>>>

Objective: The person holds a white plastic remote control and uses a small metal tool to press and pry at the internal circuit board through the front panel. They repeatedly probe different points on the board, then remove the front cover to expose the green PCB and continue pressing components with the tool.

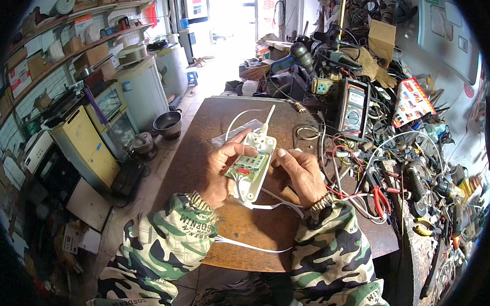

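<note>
My left hand (219,169) is closed around a small green circuit board (250,162) with pale parts and a red component on it. The board sits tilted over an open white plastic housing (262,189), part of it past the housing's left side. A white cable (267,119) comes out of the far end, and white wires leave the near end. Close by the housing's right edge is my right hand (303,174), its thumb raised and its fingers curled in. Whatever those fingers hold, if anything, is hidden.
The brown wooden table (195,136) carries a clear plastic bag (234,132). Along its right stand a multimeter (354,109), red-handled pliers (379,202) and heaps of cables and tools. Appliances and a black bowl (168,125) line the left side.
</note>
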A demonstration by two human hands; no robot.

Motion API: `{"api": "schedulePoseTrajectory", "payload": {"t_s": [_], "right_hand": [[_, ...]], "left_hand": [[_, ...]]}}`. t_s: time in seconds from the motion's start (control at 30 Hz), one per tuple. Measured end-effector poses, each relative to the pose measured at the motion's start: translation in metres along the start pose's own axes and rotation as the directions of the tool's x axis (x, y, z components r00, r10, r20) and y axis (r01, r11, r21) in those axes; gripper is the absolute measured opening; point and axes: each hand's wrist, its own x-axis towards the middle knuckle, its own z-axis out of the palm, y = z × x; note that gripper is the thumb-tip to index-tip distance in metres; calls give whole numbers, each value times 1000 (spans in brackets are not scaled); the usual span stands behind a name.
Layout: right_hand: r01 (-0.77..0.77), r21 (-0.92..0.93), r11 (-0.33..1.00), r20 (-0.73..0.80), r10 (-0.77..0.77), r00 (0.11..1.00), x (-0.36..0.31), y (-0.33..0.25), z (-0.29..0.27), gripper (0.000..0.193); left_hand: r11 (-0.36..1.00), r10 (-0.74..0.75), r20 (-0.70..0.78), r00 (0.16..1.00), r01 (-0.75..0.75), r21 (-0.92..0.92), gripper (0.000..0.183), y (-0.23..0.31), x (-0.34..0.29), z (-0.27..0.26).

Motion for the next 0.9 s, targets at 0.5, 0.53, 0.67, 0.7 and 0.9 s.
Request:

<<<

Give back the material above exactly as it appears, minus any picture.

• YOUR RESPONSE:
Objective: The person holds a white plastic remote control and uses a small metal tool to press and pry at the internal circuit board through the front panel. They repeatedly probe different points on the board, then remove the front cover to expose the green PCB and continue pressing components with the tool.


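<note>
My left hand (219,169) is closed around a small green circuit board (250,162) with pale parts and a red component on it. The board sits tilted over an open white plastic housing (262,189), part of it past the housing's left side. A white cable (267,119) comes out of the far end, and white wires leave the near end. Close by the housing's right edge is my right hand (303,174), its thumb raised and its fingers curled in. Whatever those fingers hold, if anything, is hidden.
The brown wooden table (195,136) carries a clear plastic bag (234,132). Along its right stand a multimeter (354,109), red-handled pliers (379,202) and heaps of cables and tools. Appliances and a black bowl (168,125) line the left side.
</note>
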A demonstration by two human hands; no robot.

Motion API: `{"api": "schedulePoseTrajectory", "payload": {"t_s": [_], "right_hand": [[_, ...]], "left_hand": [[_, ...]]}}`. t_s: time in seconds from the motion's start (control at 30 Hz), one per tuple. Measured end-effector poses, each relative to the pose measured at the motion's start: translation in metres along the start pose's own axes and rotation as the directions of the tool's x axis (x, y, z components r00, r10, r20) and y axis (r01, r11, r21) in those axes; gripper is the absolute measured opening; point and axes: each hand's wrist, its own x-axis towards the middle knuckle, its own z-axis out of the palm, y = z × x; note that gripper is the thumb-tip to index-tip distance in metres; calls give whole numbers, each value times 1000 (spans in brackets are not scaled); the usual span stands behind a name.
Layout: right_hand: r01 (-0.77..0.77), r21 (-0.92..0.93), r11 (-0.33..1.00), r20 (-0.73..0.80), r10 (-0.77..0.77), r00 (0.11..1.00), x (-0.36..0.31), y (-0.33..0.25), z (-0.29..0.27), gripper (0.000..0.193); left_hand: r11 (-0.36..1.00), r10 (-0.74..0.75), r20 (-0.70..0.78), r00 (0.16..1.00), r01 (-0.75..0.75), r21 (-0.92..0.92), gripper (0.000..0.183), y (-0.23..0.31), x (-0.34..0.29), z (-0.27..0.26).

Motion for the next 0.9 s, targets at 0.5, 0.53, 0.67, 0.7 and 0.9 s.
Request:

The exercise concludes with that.